About this exercise: Your answer should consist of the lines in the data below that contain "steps".

Supplied material:
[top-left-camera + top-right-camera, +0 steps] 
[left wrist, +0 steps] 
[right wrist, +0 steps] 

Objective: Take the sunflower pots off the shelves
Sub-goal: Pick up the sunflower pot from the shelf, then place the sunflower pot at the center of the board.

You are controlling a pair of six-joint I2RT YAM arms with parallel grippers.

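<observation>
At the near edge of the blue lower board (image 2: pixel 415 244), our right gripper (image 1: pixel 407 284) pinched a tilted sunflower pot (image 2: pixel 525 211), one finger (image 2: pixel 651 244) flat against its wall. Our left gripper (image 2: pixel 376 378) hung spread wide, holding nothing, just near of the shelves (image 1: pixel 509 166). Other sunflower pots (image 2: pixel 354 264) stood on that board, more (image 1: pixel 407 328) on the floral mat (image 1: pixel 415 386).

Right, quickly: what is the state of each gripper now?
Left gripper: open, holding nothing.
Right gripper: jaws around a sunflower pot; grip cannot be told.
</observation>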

Result for this task:
[top-left-camera + top-right-camera, +0 steps] 
[left wrist, +0 steps] 
[right wrist, +0 steps] 

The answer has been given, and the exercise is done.